[
https://issues.apache.org/jira/browse/ACCUMULO-209?page=com.atlassian.jira.plugin.system.issuetabpanels:comment-tabpanel&focusedCommentId=13167552#comment-13167552
]
Billie Rinaldi commented on ACCUMULO-209:
-----------------------------------------
ByteArrayBackedCharSequence doesn't appear to be used by anything else. Keith
pointed out that the new code copies the data each time, which the old code did
not. We may want to take a look at the performance difference.
> RegExFilter does not properly regex when using multi-byte characters
> --------------------------------------------------------------------
>
> Key: ACCUMULO-209
> URL: https://issues.apache.org/jira/browse/ACCUMULO-209
> Project: Accumulo
> Issue Type: Bug
> Components: client
> Affects Versions: 1.3.5
> Reporter: Jim Klucar
> Assignee: Billie Rinaldi
> Fix For: 1.4.0, 1.5.0
>
> Attachments: accumulo-209-RegExFilter.patch,
> accumulo-209-RegExFilterTest.patch, accumulo-209.patch
>
> Original Estimate: 1h
> Remaining Estimate: 1h
>
> The current RegExFilter class uses a ByteArrayBackedCharSequence to set the
> data to match against.

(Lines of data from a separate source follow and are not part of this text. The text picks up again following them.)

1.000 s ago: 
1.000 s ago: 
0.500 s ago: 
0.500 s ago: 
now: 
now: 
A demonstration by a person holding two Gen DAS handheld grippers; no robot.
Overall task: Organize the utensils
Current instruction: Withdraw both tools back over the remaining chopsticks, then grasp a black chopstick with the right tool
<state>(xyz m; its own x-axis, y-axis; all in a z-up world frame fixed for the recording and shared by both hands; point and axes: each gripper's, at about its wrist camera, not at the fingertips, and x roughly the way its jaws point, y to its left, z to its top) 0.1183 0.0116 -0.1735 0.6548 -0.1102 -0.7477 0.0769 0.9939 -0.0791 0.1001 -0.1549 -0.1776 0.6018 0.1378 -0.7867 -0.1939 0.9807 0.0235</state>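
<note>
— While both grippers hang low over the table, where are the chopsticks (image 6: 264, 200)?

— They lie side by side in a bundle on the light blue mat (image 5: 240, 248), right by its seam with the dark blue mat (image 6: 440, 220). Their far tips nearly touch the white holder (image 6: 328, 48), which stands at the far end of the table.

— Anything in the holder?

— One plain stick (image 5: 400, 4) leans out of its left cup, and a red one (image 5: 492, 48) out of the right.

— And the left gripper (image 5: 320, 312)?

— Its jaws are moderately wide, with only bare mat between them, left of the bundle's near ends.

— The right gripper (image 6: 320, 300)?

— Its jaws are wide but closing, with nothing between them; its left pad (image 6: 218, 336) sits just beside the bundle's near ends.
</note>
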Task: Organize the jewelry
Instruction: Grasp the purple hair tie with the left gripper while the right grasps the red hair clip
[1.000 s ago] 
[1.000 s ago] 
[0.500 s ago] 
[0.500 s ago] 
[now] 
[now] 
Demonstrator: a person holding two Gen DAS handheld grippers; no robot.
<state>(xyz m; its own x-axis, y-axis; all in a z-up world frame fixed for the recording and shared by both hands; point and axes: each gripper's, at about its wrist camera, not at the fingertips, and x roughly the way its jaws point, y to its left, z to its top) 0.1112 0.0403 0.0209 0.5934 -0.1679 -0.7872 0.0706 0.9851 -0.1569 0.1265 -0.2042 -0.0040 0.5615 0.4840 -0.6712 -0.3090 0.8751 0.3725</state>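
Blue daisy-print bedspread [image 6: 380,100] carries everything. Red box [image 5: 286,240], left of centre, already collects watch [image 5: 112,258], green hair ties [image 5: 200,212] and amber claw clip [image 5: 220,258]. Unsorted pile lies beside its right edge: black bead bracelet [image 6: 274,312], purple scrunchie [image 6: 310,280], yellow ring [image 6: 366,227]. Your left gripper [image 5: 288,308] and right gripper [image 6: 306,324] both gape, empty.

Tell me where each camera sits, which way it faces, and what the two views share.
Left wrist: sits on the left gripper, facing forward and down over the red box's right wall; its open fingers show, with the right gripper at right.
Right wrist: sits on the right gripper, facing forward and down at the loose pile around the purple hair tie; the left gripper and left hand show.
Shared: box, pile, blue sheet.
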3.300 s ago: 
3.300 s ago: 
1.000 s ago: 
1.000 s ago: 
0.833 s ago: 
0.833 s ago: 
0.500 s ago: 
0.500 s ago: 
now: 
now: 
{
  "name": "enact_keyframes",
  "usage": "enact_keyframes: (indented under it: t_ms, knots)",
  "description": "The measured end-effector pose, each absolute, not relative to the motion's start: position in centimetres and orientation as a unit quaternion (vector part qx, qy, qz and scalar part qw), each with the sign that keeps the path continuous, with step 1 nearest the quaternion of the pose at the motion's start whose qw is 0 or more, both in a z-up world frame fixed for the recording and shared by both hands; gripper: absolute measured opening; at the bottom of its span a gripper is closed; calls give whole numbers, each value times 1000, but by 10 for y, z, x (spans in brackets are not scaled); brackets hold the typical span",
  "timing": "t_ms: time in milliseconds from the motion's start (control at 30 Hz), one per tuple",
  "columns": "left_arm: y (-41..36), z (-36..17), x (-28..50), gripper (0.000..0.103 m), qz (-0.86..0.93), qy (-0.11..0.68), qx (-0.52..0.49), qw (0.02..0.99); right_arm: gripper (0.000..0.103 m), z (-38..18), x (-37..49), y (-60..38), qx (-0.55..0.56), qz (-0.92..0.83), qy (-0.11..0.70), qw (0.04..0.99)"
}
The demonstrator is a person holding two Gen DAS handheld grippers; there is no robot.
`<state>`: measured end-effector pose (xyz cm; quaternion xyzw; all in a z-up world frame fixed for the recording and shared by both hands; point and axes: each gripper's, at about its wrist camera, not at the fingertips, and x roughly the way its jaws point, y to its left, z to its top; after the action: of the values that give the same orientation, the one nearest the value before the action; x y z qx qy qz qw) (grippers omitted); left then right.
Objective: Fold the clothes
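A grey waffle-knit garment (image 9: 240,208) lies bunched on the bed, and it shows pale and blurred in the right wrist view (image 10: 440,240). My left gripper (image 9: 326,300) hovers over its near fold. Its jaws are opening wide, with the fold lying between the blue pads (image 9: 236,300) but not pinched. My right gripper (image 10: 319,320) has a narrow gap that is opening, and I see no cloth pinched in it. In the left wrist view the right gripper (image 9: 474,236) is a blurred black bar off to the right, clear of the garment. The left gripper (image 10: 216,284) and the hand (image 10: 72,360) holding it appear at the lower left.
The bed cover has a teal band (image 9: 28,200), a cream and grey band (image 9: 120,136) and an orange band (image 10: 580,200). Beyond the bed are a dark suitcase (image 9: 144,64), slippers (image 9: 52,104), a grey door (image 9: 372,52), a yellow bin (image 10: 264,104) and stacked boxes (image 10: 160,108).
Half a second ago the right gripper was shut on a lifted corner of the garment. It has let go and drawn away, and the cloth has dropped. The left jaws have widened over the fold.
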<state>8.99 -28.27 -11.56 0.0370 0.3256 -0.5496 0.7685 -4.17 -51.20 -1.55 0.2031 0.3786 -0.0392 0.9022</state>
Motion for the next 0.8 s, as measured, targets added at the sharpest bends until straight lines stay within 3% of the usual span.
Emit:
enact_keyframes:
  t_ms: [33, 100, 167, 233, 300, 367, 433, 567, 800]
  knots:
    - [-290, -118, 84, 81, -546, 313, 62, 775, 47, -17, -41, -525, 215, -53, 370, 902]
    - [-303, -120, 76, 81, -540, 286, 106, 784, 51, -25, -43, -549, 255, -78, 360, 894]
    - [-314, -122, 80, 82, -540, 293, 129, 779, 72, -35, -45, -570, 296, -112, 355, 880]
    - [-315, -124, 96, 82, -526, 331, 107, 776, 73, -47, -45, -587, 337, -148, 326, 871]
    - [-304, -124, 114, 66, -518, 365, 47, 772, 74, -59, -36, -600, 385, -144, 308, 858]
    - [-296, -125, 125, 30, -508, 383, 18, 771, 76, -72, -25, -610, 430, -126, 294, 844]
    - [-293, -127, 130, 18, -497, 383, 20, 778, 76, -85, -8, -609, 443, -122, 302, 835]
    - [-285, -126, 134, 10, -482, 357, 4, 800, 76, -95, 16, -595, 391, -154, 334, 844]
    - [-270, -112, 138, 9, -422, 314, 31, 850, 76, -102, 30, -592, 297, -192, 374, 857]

The ByteArrayBackedCharSequence contains a line of
> code that prevents the matcher from properly matching multi-byte characters.
> Line 49 of ByteArrayBackedCharSequence.java is:
> return (char) (0xff & data[offset + index]);
>
> This incorrectly casts a single byte from the byte array to a char, which is
> 2 bytes in Java. This prevents the RegExFilter from properly performing
> Regular Expressions on multi-byte character encoded values.
> A patch for the RegExFilter.java file has been created and will be submitted.
--
This message is automatically generated by JIRA.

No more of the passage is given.